▶ [ACTIVITY]: Beneath this instruction is a listing. Transcribe from it only the stretch from the line with "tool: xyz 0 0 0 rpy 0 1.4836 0" through the line with "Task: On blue", both end lines included, exactly as written.

### PROVIDED RECORDS

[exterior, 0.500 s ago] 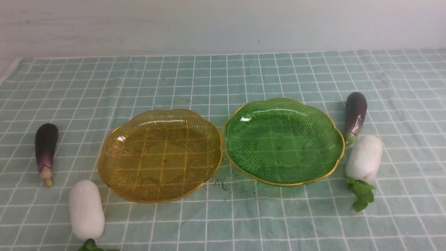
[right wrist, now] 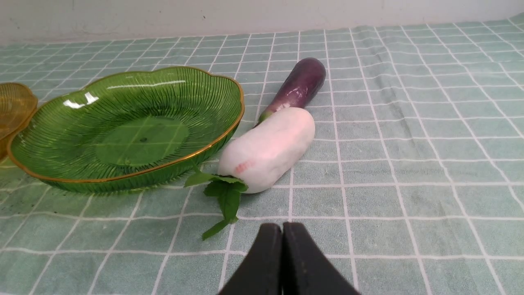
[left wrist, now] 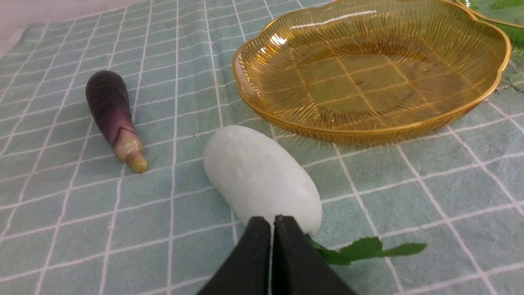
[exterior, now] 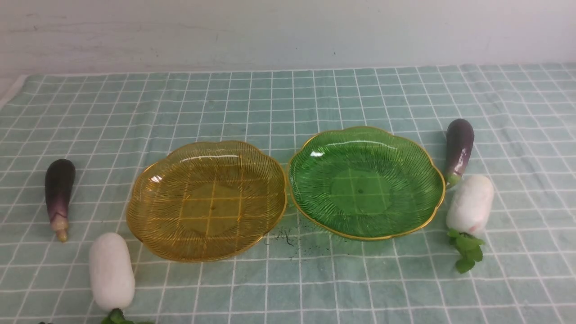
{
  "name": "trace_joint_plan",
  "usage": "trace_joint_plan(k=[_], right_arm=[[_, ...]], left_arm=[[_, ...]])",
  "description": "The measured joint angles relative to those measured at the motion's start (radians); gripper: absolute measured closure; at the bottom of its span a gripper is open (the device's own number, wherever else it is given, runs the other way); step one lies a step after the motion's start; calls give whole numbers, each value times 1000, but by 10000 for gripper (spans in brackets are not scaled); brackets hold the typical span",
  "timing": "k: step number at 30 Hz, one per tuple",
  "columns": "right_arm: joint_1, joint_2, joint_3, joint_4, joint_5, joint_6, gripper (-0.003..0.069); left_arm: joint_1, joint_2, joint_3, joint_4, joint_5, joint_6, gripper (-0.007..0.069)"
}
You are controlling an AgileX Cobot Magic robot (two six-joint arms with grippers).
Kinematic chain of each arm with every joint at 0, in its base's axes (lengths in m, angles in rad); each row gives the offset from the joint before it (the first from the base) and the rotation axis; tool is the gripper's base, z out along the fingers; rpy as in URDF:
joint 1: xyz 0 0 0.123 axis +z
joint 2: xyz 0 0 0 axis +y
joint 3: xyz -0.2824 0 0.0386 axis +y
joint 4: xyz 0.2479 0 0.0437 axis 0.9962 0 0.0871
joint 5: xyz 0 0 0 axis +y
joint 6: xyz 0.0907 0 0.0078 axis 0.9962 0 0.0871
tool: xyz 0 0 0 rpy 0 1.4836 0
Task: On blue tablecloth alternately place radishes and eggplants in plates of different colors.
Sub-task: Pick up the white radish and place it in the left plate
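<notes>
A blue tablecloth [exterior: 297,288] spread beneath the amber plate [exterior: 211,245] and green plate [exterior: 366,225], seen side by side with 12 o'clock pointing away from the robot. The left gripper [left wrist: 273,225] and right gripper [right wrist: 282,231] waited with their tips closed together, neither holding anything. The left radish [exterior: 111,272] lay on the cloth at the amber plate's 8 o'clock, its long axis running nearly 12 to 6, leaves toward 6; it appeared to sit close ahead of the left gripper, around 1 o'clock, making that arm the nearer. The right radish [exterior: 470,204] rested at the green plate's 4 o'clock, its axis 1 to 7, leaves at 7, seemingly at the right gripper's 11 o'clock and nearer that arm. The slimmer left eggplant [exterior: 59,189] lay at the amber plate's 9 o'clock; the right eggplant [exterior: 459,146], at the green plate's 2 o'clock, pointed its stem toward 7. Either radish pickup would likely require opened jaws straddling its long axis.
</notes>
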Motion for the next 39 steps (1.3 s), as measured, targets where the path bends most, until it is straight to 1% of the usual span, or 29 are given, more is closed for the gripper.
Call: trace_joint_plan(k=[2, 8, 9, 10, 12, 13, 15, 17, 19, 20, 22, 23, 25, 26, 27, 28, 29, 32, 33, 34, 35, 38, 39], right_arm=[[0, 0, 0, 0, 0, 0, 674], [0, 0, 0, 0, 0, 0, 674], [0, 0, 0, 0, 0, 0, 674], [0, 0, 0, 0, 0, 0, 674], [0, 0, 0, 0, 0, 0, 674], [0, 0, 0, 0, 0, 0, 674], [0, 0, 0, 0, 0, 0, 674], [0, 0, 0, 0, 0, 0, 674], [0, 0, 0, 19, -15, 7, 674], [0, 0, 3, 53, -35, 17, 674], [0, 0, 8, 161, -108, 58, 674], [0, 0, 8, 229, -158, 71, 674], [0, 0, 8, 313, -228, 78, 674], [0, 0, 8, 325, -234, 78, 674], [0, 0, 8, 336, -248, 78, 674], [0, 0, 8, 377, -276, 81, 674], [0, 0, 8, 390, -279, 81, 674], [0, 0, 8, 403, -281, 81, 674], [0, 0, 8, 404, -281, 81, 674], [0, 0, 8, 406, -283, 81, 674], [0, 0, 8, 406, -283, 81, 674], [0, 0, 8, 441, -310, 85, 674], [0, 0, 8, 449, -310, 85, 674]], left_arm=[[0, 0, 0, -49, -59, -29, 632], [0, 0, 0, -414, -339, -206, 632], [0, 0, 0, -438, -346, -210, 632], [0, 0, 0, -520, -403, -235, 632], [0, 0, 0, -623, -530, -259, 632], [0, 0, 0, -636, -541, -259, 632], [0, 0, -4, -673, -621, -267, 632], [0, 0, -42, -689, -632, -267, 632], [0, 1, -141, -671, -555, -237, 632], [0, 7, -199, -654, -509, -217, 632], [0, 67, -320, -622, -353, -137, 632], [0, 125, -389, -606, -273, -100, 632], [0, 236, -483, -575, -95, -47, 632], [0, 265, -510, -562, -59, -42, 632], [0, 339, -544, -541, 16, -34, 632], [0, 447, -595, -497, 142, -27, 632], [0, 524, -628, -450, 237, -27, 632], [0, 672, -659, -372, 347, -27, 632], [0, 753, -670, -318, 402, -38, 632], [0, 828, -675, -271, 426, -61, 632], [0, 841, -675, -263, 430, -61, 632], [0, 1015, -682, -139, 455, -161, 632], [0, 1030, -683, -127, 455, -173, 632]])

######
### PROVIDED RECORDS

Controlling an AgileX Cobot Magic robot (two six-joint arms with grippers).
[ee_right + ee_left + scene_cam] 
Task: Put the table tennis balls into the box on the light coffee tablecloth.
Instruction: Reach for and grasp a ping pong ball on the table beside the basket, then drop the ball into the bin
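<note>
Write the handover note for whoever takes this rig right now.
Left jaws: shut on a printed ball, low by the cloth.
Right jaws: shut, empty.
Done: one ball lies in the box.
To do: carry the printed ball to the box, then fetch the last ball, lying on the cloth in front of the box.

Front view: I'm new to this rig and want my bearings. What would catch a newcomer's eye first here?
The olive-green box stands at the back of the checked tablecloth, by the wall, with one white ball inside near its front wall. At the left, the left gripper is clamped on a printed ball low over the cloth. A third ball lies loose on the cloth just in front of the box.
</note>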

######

▶ [RESPONSE FOR THIS EXERCISE]:
tool: xyz 0 0 0 rpy 0 1.4836 0
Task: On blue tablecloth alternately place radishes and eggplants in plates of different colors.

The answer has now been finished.